Through the line with "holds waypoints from" and starting from the first line, return the records below word for word, with pictures left out.
--- Recorded data Enclosed Below ---
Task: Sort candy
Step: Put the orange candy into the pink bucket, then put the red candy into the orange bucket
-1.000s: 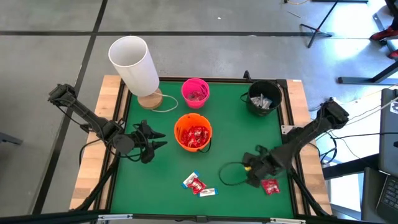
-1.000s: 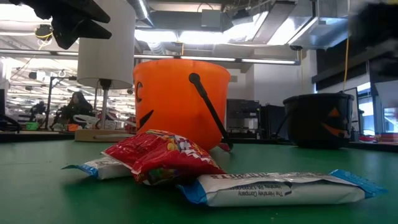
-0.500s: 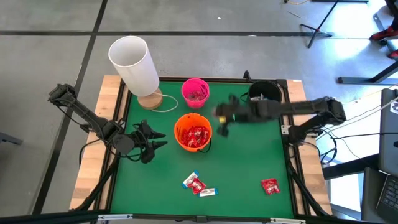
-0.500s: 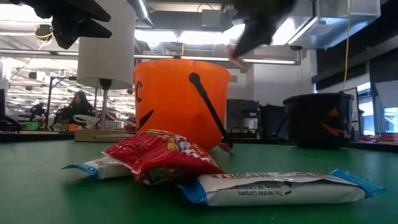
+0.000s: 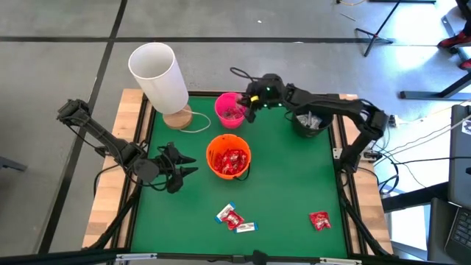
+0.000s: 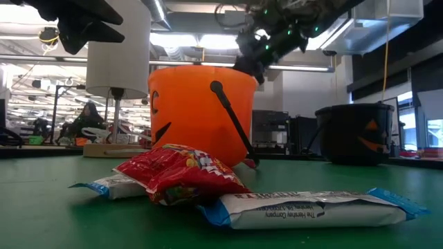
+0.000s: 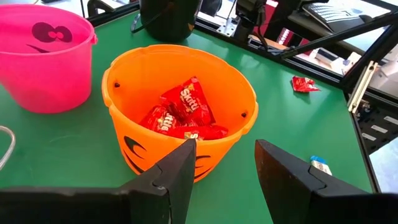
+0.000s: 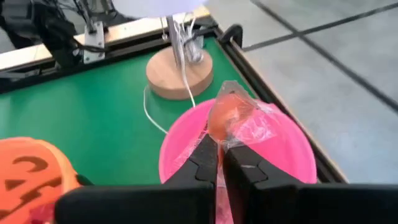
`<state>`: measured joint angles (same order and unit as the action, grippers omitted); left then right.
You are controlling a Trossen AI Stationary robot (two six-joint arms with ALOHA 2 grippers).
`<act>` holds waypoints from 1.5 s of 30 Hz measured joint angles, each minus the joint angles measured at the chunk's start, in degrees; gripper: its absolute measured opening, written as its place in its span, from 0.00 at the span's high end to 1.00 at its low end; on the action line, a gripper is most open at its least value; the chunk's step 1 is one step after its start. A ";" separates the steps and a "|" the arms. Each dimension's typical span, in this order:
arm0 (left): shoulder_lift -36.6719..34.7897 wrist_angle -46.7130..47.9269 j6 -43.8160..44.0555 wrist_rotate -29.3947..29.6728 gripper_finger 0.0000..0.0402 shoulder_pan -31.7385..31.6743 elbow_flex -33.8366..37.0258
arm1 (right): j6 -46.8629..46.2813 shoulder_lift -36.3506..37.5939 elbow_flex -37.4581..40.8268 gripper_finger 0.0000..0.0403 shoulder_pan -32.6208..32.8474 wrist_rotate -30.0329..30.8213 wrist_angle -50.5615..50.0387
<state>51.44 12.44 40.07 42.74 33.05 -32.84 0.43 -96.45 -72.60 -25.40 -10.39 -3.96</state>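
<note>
Right wrist view: right gripper (image 8: 219, 149) fingers clenched on clear-wrapped orange sweet (image 8: 227, 115) above round pink plastic bucket (image 8: 292, 155). Left gripper (image 7: 224, 165) released, idle beside orange bucket (image 7: 124, 93). Three red and white packets unsorted on green table (image 5: 294, 177).

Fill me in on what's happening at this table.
A robot is sorting candy into buckets. The right gripper is shut on a clear-wrapped orange candy and holds it over the pink bucket. The left gripper is open and waits beside the orange bucket, which holds red packets. The black bucket has silvery candy in it. A red packet and a few more sweets lie loose on the green mat.
</note>
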 joint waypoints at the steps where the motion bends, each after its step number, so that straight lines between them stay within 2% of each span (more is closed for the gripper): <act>1: -0.02 0.05 0.00 0.00 0.60 -0.02 0.00 | 0.00 -0.80 0.00 0.96 -0.60 -1.12 0.29; 5: 0.00 0.18 0.00 0.02 0.60 -0.02 0.00 | -0.10 -2.43 0.00 0.87 -1.60 -2.57 -0.40; 14: 0.00 0.20 -0.07 0.02 0.60 -0.02 -0.02 | -3.32 -2.46 -2.55 0.52 -1.58 -1.25 -2.98; 17: -0.02 0.20 -0.07 -0.17 0.60 -0.02 -0.02 | -5.06 -2.40 -7.41 0.48 -1.02 -2.65 -11.33; 20: -0.02 1.29 -0.15 -0.49 0.60 -0.01 -0.02 | -5.37 -2.33 -12.17 0.48 2.10 -5.18 -19.57; 23: 0.00 2.87 -0.09 0.05 0.60 -0.02 -0.02 | -0.50 -2.33 -16.96 0.51 9.58 -4.42 -29.36; 26: 0.00 2.91 -0.09 0.17 0.60 -0.02 0.00 | 2.85 -2.29 -20.85 0.55 18.90 3.13 -40.30; 29: 0.00 3.27 -0.91 -0.05 0.60 -0.02 -0.02 | 1.44 -2.29 -22.73 0.58 28.84 10.04 -51.20; 34: -0.02 3.70 -1.20 -0.19 0.60 -0.01 0.00 | -14.91 -2.29 -23.01 0.59 45.87 13.92 -65.40; 38: -0.02 3.53 -1.16 -0.17 0.60 -0.02 0.00 | -30.04 -2.29 -20.80 0.59 58.08 15.40 -68.97; 41: -0.01 3.47 -0.69 -0.20 0.60 -0.02 -0.02 | -42.47 -2.27 -17.80 0.59 64.85 16.26 -70.17; 45: 0.00 3.41 -0.61 -0.20 0.60 -0.02 0.00 | -57.59 -2.27 -12.25 0.59 71.14 13.12 -71.69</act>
<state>51.44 15.86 39.46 42.54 33.04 -32.84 -57.17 -98.72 -84.85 45.74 2.73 -75.65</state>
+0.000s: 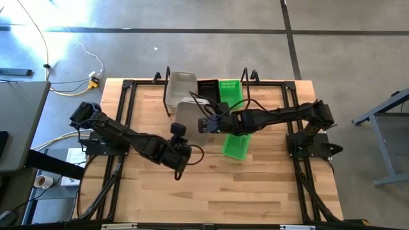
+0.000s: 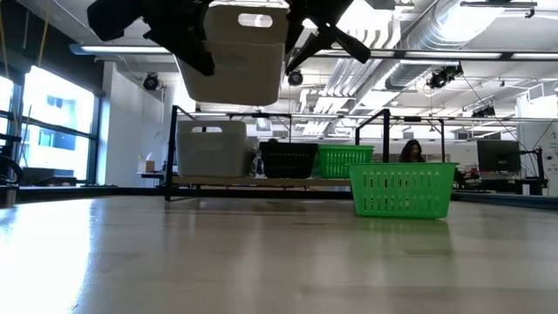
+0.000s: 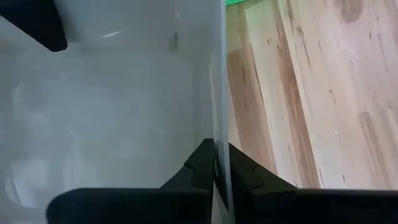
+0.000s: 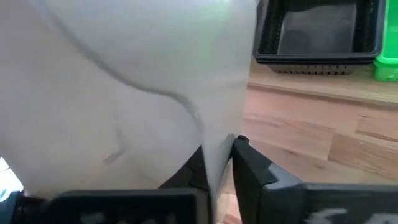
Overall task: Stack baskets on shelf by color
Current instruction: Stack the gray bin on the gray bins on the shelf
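A translucent whitish-grey rectangular plastic basket [image 2: 234,54] hangs in the air above the light-wood table [image 1: 211,185], clear of its surface, gripped from two sides. The left claw [image 3: 216,169] is closed on one thin wall of this basket, the wall pinched between its two dark fingers; the basket body extends forward from the claw. The right claw [image 4: 217,163] is likewise closed on another wall of the same basket, which fills most of that wrist view. Just beside the raised basket, a bright green perforated plastic basket [image 1: 236,144] stands alone on the table. Farther back, on the low light-wood shelf with a thin black metal frame [image 2: 261,181], three stand in a row: a second whitish-grey basket [image 1: 180,87], a black perforated basket [image 1: 208,90] and a second green basket [image 1: 230,91], each close beside the next. Beyond the table, a person [image 2: 411,152] shows in the room.
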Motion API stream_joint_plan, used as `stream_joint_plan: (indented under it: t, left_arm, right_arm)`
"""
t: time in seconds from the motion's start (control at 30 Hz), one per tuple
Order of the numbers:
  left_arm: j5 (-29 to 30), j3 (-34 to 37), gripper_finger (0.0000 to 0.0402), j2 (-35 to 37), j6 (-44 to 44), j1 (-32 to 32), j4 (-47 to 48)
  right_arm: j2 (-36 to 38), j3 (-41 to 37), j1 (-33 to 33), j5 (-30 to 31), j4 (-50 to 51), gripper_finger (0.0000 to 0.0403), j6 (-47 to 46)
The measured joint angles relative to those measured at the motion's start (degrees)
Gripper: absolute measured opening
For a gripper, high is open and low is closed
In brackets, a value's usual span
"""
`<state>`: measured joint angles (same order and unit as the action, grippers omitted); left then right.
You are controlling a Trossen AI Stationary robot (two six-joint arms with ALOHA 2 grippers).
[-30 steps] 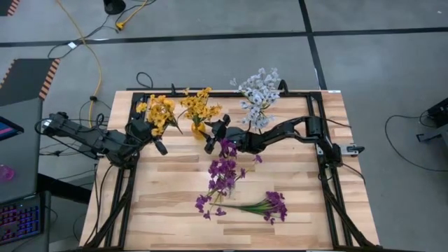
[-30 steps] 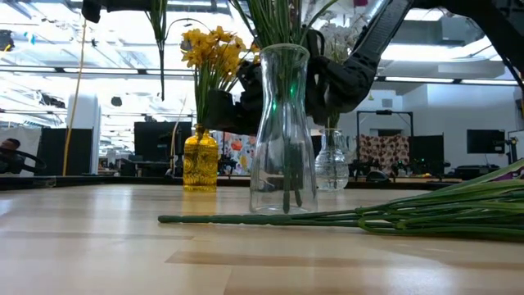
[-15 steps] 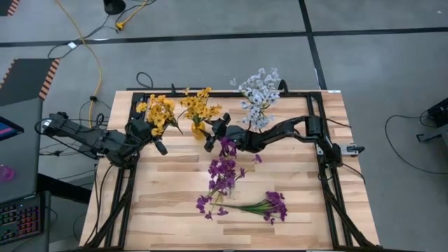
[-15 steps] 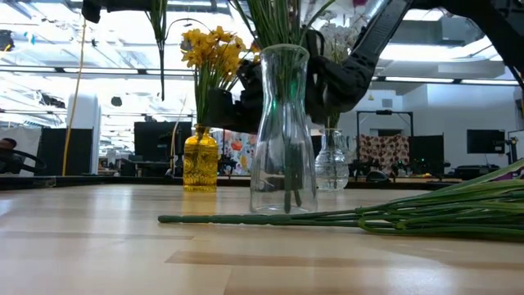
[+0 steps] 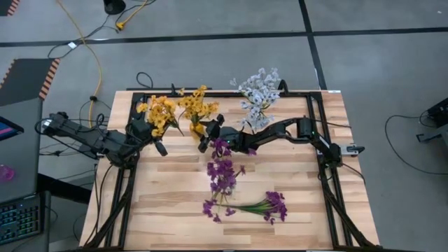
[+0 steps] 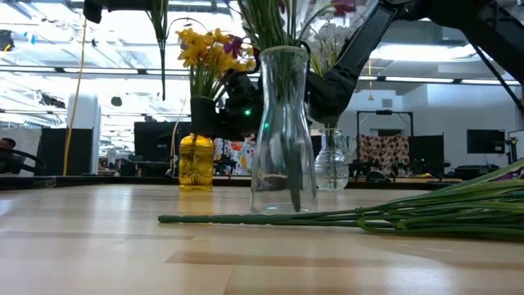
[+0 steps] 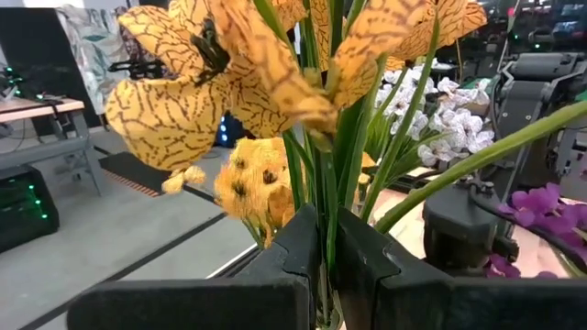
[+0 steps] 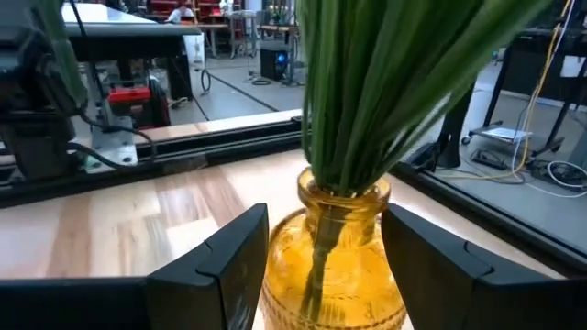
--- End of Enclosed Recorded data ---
Solution below:
Task: Sort candy
Step: Put the orange candy into the pink bucket, then put the red candy into the orange bucket
-1.000s: 
-1.000s: 
-0.500s: 
-0.500s: 
+0.000s: 
+0.000s: 
+0.000s: 
+0.000s: 
`<state>`: measured joint angles (same order and unit as the action, grippers omitted); left then right.
You are controlling a Trossen AI Stationary robot (two six-joint arms with ALOHA 2 grippers).
`<act>` holds waypoints from 1.5 s of 30 Hz measured joint angles, each minus the joint angles measured at the chunk's start, in degrees; gripper: its absolute measured opening, written as its place in its span, from 0.00 at the span's high end to 1.00 at its low end; on the action line, a gripper is most open at its least value; the chunk's step 1 is one step after its start. A ";" separates the steps and a "|" the arms. Each dimension's typical span, in this order:

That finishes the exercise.